→ **Task directions**
The answer is the full listing restated exactly, without any pictures.
** Opening Dataset content block **
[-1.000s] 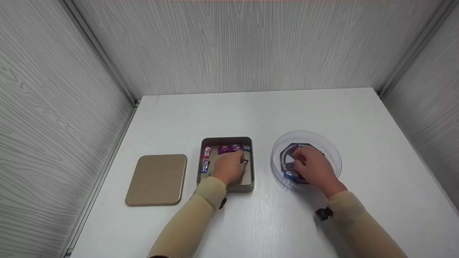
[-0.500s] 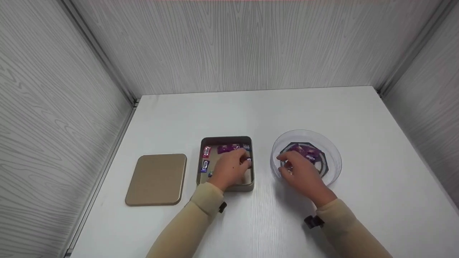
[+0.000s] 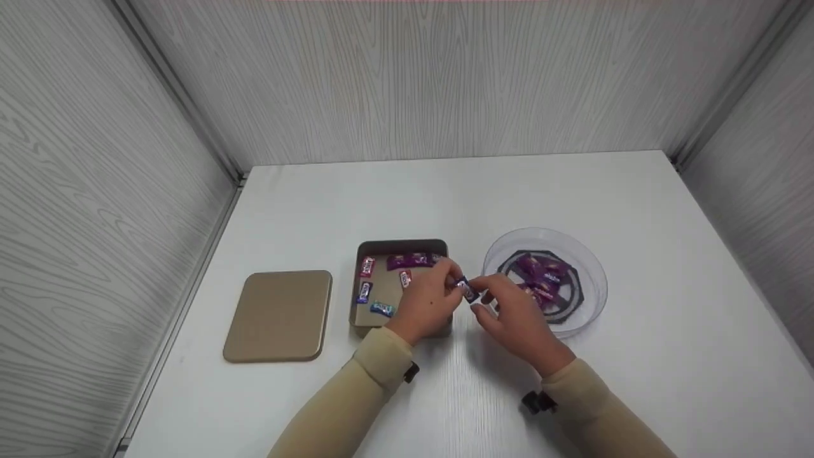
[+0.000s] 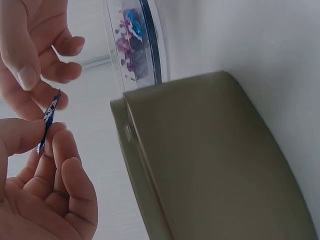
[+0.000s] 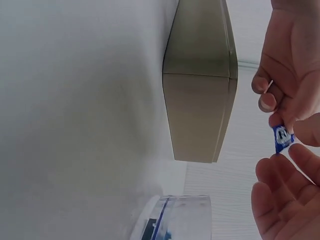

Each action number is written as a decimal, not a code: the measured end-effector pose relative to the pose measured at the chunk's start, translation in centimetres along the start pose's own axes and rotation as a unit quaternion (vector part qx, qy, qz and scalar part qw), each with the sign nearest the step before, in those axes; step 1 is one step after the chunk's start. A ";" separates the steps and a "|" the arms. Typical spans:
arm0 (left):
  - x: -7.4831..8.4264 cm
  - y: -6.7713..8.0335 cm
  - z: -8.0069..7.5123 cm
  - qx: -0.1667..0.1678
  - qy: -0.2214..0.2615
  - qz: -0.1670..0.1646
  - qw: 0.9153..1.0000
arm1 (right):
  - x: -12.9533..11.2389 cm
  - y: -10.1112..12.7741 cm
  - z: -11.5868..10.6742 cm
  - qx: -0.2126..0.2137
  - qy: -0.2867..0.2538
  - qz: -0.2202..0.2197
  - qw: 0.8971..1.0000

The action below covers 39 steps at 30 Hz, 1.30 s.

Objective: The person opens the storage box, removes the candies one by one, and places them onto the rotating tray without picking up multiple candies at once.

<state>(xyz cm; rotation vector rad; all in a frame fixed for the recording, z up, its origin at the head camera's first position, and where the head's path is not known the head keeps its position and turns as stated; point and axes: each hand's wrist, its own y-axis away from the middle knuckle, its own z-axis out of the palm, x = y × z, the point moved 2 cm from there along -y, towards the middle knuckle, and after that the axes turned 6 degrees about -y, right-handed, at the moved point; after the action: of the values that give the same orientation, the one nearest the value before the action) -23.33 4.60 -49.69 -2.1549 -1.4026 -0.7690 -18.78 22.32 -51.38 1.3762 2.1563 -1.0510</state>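
A white counter [image 3: 445, 197], boxed in by pale grey wood-grain panels, carries the scene. At its left lies a flat, tan rectangular metal lid [image 3: 278, 316] with rounded corners. Beside it, well apart from the lid, stands an open tan metal tin [image 3: 402, 245], shallow and rectangular, with several small wrapped sweets in red, purple and blue scattered over its floor. To the right sits a round clear plastic dish [image 3: 588, 280] with a dark octagonal ring on its base and a cluster of purple-wrapped sweets [image 3: 542, 278] in the middle.

A person in beige sleeves works between the two containers. The left hand [image 3: 429, 302] rests over the near right corner of the tin; the right hand [image 3: 515, 312] hovers just off the dish's left rim. Both meet above the gap between tin and dish, where a small sweet in a blue and white wrapper [image 3: 469, 292] is pinched between fingertips of both hands at once, the left gripping one end and the right the other. The wrist views show the wrapper [image 5: 282, 137] held edge-on [image 4: 48, 117] between thumb and forefinger on each side, clear of the counter, the remaining fingers loosely curled.
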 end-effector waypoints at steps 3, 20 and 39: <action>0.3 0.0 0.4 0.001 0.000 0.010 1.000 | 0.1 0.0 0.1 0.005 0.007 0.001 1.000; 0.8 0.4 1.7 -0.045 0.011 0.025 0.999 | 2.6 0.4 -1.3 -0.002 0.055 0.066 0.996; -0.6 0.3 1.5 -0.038 -0.005 0.026 0.999 | 8.5 0.5 -4.3 -0.057 0.178 0.170 0.968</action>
<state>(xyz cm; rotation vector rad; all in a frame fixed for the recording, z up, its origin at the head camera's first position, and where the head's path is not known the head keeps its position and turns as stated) -22.93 5.03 -51.17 -2.2465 -1.3367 -0.8053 -21.84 30.87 -54.35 1.9091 2.0639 -0.5764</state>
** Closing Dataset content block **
→ **Problem solution**
[-1.000s] 
[-0.500s] 
[+0.000s] 
[+0.000s] 
[+0.000s] 

Each action number is written as a decimal, not a code: the measured end-effector pose relative to the pose measured at the chunk's start, translation in centimetres along the start pose's own axes and rotation as a unit quaternion (vector part qx, qy, qz and scalar part qw), each with the sign nearest the step before, in those axes; step 1 is one step after the chunk's start. A ";" separates the steps and a "|" the arms. Typical spans:
arm0 (left):
  - x: -7.4831..8.4264 cm
  - y: -6.7713..8.0335 cm
  - z: -8.0069..7.5123 cm
  - qx: -0.1667..0.1678
  - qy: -0.2214..0.2615
  - qz: -0.1670..0.1646
  - qw: 0.9153..1.0000
arm1 (right):
  - x: -12.9533..11.2389 cm
  - y: -10.1112..12.7741 cm
  - z: -11.5868..10.6742 cm
  - qx: -0.2126..0.2137
  - qy: -0.2867..0.2538
  - qz: -0.2202..0.2197
  - qw: 0.8971..1.0000

The action below covers 39 steps at 30 Hz, 1.30 s.

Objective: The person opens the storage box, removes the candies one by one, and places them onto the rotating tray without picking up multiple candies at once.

<state>(xyz cm; rotation vector rad; all in a frame fixed for the recording, z up, its origin at the head camera's first position, and where the head's path is not known the head keeps its position and turns as stated; point and axes: each hand's wrist, its own y-axis away from the middle knuckle, its own z-axis out of the palm, x = y × z, the point moved 2 cm from there along -y, towards the middle knuckle, and after that the axes turned 6 degrees about -y, right-handed, at the moved point; after the action: of the values that give the same orientation, the one nearest the value before the action) -23.33 4.60 -49.69 -2.1549 -1.4026 -0.7690 -18.78 22.32 -51.38 1.3762 2.1563 -1.0510</state>
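A white counter [image 3: 445, 197], boxed in by pale grey wood-grain panels, carries the scene. At its left lies a flat, tan rectangular metal lid [image 3: 278, 316] with rounded corners. Beside it, well apart from the lid, stands an open tan metal tin [image 3: 402, 245], shallow and rectangular, with several small wrapped sweets in red, purple and blue scattered over its floor. To the right sits a round clear plastic dish [image 3: 588, 280] with a dark octagonal ring on its base and a cluster of purple-wrapped sweets [image 3: 542, 278] in the middle.

A person in beige sleeves works between the two containers. The left hand [image 3: 429, 302] rests over the near right corner of the tin; the right hand [image 3: 515, 312] hovers just off the dish's left rim. Both meet above the gap between tin and dish, where a small sweet in a blue and white wrapper [image 3: 469, 292] is pinched between fingertips of both hands at once, the left gripping one end and the right the other. The wrist views show the wrapper [image 5: 282, 137] held edge-on [image 4: 48, 117] between thumb and forefinger on each side, clear of the counter, the remaining fingers loosely curled.
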 end-effector waypoints at steps 3, 20 and 39: <action>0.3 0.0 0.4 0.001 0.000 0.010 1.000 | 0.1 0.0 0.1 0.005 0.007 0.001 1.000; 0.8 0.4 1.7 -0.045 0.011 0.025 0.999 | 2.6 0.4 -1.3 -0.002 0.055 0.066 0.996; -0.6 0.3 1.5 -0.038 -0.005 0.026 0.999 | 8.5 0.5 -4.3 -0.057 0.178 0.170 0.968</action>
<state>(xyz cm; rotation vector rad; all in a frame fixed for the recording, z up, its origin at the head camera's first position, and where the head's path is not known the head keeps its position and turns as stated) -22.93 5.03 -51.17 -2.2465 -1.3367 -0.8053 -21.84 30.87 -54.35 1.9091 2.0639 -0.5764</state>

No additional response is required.